* **Exercise directions**
Go through the entries below, tally each line with the string "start", and give the final number by itself.

* **Provided data**
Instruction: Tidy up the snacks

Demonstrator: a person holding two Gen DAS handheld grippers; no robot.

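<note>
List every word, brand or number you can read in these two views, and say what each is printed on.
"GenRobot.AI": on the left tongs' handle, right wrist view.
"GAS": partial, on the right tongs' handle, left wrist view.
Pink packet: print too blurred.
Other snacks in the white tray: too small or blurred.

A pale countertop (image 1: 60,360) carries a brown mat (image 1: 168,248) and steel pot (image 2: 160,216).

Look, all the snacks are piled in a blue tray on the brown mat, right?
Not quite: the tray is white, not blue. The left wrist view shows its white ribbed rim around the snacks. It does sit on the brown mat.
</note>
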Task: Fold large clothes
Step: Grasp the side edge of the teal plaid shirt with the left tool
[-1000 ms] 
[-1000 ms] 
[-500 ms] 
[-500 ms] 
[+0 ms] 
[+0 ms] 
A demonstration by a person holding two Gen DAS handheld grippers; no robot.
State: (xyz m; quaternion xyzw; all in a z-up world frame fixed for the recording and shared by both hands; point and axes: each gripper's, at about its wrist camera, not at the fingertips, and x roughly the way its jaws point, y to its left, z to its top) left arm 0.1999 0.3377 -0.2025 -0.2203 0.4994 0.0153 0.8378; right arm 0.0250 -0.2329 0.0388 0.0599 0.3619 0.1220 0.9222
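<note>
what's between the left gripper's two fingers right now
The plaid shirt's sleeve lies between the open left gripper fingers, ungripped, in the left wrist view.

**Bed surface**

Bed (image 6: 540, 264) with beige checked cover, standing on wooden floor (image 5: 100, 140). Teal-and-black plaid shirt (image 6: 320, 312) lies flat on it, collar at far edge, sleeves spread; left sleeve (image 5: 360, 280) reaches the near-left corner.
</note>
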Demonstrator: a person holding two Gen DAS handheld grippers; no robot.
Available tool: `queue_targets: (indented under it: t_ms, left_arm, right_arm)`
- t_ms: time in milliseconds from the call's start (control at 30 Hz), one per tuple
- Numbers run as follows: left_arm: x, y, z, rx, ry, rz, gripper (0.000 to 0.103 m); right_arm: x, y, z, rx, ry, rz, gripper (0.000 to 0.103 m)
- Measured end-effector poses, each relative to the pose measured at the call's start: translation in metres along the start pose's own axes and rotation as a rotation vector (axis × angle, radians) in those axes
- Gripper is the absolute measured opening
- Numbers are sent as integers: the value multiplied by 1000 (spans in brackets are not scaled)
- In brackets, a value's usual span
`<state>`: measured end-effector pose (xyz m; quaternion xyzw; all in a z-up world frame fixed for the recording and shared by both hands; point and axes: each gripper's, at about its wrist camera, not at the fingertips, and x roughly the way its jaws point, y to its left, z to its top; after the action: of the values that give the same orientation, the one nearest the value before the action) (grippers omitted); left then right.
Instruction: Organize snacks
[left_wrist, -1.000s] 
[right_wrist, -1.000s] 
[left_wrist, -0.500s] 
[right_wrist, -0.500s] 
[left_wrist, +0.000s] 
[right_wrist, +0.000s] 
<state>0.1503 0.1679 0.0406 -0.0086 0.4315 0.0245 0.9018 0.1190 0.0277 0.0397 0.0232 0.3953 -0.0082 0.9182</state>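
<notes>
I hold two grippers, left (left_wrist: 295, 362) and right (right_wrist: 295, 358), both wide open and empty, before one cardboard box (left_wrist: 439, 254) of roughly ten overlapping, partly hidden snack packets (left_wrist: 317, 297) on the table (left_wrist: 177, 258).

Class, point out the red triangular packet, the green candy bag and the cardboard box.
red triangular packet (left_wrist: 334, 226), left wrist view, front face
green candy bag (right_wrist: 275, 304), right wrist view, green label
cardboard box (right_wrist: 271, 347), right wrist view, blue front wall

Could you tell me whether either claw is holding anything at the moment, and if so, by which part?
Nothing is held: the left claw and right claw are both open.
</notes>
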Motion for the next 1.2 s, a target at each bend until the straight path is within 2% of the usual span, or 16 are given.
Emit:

* **Your response**
2